Arizona’s flagship university has big plans to earn its reputation as a major research institution.

Since 2016, the University of Arizona has increased what it spends on research from $604.5 million to $791 million in 2021. That makes the UA the 19th-highest spender on research and development among public institutions, according to the National Science Foundation’s Higher Education Research and Development Survey.

Despite its solid ranking, the UA sees room for improvement, and it has laid out a comprehensive strategy for spending at least $1 billion on research and development by 2025.

β€œOur goal is to make Arizona the resilient state,” Betsy Cantwell, the UA’s senior vice president for research and innovation, said at a meeting of the Arizona Board of Regents held at the UA on Thursday. β€œWe aim to create a world where human potential is realized, and we’re all working together to create solutions to big problems so that our communities in Arizona can thrive.”

So how will the UA go about achieving that goal by growing its research footprint?

Cantwell described a multi-pronged approach that includes:

Stimulating the research capacity of early-career faculty.

Going after large projects with big returns on investment.

Aligning with President Joe Biden’s focus on multidisciplinary research.

Hiring mid-career faculty from other institutions who have outside research experience.

Increasing industry interactions.

With a 25% win rate for federal research sponsors, tenure-track faculty members at the UA, who took home an average of just under $500,000 in awards in 2020, are already out-earning their peers at other institutions by an average of 5%.

Within that context, Cantwell posed this question: β€œHow can we make faculty even more productive within the confines of what they are capable of doing?” There’s a limit to what an individual faculty member can deliver, Cantwell acknowledged, but β€œthinking about research in the context of additional types of employees who can partner with our most productive faculty and bring some of these large awards to our campus.”

In addition to engaging more faculty members in research, β€œWe are focused on both undergraduate research experiences,” Cantwell said. β€œMy personal goal β€” and I think the provost’s goal and a goal for our university β€” is that we expand our capacity to deliver research experiences for our undergraduates as fast and as much as possible.”

Many of the undergraduate research opportunities that exist now, as well as multimillion-dollar research initiatives like the Precision Aging Network, have been supported in part by the Board of Regents’ Technology and Research Initiative Fund.

On Thursday, the board approved the UA to receive $32 million a year from the fund for the next three years.

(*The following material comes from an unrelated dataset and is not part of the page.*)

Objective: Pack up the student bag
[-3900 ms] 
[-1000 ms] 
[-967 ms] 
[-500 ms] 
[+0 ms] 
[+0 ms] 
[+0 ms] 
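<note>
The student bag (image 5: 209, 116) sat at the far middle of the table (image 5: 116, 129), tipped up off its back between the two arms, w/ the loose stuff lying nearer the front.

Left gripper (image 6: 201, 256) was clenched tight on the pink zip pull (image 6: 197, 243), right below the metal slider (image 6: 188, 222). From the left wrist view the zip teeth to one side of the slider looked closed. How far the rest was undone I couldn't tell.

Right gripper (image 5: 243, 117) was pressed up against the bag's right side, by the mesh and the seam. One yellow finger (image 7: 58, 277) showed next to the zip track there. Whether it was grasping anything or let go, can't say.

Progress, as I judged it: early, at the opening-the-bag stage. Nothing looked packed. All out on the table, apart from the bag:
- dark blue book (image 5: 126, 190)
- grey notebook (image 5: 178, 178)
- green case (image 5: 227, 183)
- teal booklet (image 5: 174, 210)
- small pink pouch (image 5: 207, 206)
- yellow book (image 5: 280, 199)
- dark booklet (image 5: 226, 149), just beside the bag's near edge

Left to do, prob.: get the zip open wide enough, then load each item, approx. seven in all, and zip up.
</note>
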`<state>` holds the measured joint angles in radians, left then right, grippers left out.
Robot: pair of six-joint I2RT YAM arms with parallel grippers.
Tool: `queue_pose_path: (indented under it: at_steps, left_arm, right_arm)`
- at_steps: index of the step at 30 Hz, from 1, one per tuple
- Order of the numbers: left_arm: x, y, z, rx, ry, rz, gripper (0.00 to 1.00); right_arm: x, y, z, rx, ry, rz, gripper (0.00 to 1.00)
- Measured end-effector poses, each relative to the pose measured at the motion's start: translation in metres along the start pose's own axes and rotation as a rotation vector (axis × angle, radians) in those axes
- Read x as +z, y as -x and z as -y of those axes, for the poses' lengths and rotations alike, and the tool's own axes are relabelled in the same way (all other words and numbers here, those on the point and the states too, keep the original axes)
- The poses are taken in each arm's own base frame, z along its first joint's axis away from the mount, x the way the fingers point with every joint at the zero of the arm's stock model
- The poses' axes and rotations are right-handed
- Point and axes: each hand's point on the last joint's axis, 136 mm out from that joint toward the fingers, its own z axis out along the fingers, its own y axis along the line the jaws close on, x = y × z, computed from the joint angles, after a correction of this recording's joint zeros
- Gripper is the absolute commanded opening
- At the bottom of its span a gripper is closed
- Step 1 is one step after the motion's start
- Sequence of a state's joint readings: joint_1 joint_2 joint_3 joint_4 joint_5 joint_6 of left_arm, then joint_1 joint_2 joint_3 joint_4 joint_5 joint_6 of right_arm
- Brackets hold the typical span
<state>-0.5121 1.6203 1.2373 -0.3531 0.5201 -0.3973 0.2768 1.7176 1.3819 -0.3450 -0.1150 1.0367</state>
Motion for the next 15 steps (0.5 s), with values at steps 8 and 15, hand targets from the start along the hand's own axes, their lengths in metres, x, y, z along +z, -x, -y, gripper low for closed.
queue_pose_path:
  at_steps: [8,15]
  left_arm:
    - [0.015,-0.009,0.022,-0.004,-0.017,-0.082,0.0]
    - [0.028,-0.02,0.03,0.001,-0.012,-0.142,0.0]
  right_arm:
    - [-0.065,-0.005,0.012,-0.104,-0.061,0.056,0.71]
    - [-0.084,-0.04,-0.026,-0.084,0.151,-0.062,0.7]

That money will go toward further expanding undergraduate research opportunities, support of health care initiatives to benefit aging populations and an expansion of cyber defense initiatives.

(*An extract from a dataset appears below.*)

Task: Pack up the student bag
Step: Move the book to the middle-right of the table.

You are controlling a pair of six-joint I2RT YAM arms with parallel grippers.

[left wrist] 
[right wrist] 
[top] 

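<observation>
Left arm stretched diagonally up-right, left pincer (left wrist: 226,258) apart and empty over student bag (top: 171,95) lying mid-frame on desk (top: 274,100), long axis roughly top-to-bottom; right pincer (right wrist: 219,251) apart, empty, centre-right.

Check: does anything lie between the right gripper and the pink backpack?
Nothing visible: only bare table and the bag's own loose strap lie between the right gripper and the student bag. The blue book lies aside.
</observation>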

But to reach its $1 billion research goal over the next several years, the UA will still have to bridge a $125 million gap between current growth projections and its desired $1 billion benchmark.

β€œEach of our units are developing their own strategies for their component of how they fill that gap between where we could get to and $1 billion,” Cantwell said. The College of Applied Science and Technology, the College of Engineering and the School of Health Sciences have all put together plans for bringing in millions more research dollars to their individual colleges by the mid-2020s.

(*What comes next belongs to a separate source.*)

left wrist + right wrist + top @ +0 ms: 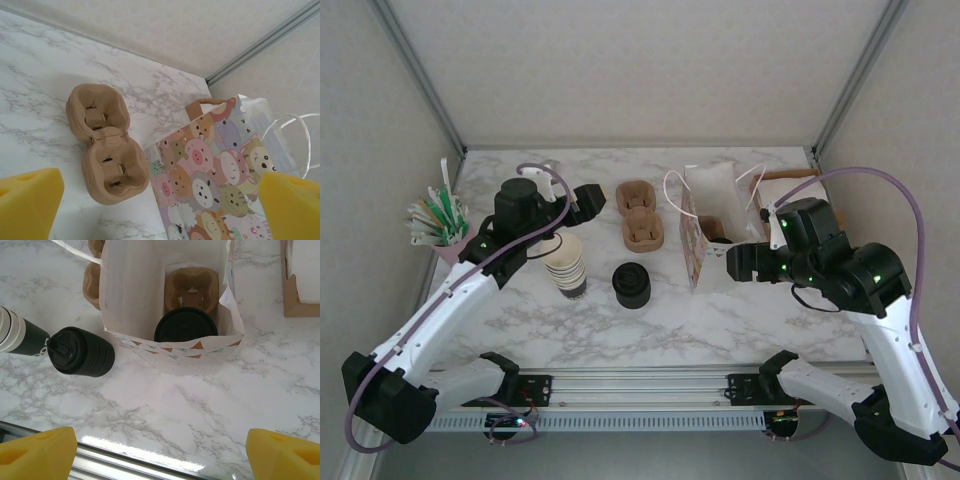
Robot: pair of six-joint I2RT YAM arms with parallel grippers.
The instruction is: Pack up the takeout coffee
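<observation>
**Here, coffee in the bag, both my grippers apart**

My right gripper hangs over the near edge of the white marble-patterned desk. Its yellow pads are spread wide with nothing between them. It looks down into the open mouth of the white paper bag printed with cartoon animals.

The takeout coffee stands inside that bag. From above I see its round black plastic lid, and it appears to sit in the near pocket of a brown pulp cup carrier, whose far pocket is bare.

On the desk left of the bag stands a short stack of black lids. Just beyond it is the cream stack of paper cups. A brown cardboard box lies to the bag's right.

My left gripper is likewise spread and holds nothing. It hovers over a second pulp carrier, two-pocketed and bare, which lies just beside the bag's printed wall.
</observation>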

Health Sciences, which houses the UA’s medical, nursing, pharmacy and public-health programs, is leading the way on that effort. Right now, it spends about $184 million a year on research but wants to increase that to about $413 million by 2025.

Its strategy for doing that includes:

Building on existing strengths and looking for short-term opportunities including diversity, equity and inclusion across all Health Sciences research, identifying supplements and aligning with federal budget priorities.

Investing in infrastructure and people needed for big collaborative grants.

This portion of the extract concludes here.